* [Task requirements] Return all lines in the material below that contain "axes".

BEGIN

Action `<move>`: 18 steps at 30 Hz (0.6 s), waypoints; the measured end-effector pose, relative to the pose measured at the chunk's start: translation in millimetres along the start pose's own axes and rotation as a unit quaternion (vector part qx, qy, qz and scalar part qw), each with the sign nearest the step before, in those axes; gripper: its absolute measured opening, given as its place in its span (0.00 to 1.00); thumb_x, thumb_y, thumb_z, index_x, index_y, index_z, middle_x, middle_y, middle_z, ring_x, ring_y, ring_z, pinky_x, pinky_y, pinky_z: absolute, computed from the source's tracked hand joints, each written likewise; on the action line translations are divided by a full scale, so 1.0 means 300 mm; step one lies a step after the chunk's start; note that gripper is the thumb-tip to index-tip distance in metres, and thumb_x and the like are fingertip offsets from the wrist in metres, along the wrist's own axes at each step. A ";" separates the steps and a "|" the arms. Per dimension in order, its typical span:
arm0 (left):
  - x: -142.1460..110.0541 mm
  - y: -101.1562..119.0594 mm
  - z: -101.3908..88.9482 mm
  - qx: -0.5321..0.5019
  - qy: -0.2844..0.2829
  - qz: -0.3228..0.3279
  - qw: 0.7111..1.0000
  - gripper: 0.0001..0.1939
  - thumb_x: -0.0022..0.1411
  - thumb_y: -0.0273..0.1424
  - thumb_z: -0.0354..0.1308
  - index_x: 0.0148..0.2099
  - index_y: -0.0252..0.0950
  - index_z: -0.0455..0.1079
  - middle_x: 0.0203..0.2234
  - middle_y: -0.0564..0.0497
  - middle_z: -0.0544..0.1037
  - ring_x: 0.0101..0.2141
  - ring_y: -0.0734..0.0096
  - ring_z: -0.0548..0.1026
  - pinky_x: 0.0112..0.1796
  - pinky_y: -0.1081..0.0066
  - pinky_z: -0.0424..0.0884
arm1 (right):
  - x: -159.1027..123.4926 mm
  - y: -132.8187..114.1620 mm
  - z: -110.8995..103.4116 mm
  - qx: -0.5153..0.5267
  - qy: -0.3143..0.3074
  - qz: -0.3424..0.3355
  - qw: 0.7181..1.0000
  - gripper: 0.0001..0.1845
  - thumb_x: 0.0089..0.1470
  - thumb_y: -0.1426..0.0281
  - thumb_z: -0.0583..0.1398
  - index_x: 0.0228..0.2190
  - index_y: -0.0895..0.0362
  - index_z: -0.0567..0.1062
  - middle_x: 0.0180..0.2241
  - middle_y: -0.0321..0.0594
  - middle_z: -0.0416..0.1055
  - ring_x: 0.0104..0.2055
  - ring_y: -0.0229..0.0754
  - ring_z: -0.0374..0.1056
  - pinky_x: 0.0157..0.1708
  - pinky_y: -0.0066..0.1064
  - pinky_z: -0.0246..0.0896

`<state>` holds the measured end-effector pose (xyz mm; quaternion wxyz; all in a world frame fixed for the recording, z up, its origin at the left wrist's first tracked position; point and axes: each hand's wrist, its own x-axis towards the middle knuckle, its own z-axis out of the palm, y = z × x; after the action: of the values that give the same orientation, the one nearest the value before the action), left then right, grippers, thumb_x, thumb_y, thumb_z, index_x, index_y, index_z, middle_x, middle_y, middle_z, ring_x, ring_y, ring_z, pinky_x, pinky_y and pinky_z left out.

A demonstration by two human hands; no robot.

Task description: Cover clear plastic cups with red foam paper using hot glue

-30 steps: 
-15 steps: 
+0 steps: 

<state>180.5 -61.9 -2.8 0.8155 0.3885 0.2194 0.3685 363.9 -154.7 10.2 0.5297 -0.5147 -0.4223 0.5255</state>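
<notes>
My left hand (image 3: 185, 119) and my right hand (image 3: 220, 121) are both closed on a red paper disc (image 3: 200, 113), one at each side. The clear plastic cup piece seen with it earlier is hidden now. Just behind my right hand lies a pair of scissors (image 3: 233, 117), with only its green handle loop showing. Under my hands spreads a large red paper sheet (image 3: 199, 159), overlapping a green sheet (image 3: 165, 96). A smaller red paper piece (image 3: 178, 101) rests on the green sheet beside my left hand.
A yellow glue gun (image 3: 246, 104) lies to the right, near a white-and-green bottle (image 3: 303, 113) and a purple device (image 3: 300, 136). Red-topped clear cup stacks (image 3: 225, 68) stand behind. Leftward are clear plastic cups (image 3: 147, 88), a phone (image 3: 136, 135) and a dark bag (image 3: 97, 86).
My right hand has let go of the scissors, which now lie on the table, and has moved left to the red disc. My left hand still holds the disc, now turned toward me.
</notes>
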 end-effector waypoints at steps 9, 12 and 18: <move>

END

* [Written answer]
Action `<move>`: 18 steps at 30 Hz (0.6 s), waypoints; the measured end-effector pose, relative to the pose measured at the chunk's start: translation in millimetres along the start pose's own axes and rotation as a unit quaternion (vector part qx, qy, qz and scalar part qw), each with the sign nearest the step before, in those axes; gripper: its absolute measured opening, given as its place in its span (0.00 to 1.00); thumb_x, thumb_y, thumb_z, index_x, index_y, index_z, middle_x, middle_y, middle_z, ring_x, ring_y, ring_z, pinky_x, pinky_y, pinky_z: absolute, computed from the source's tracked hand joints, each written likewise; on the action line translations are divided by a full scale, so 1.0 means 300 mm; step one lies a step after the chunk's start; note that gripper is the thumb-tip to index-tip distance in metres, and thumb_x and the like are fingertip offsets from the wrist in metres, along the wrist's own axes at each step. A ";" separates the steps and a "|" the arms. Per dimension in order, its typical span:
`<state>` holds the measured end-effector pose (xyz mm; quaternion wxyz; all in a world frame fixed for the recording, z up, its origin at the left wrist's first tracked position; point and axes: each hand's wrist, its own x-axis towards the middle knuckle, its own z-axis out of the palm, y = z × x; after the action: of the values that give the same orientation, the one nearest the value before the action), left then right, grippers, thumb_x, thumb_y, thumb_z, index_x, index_y, index_z, middle_x, middle_y, middle_z, ring_x, ring_y, ring_z, pinky_x, pinky_y and pinky_z left out.

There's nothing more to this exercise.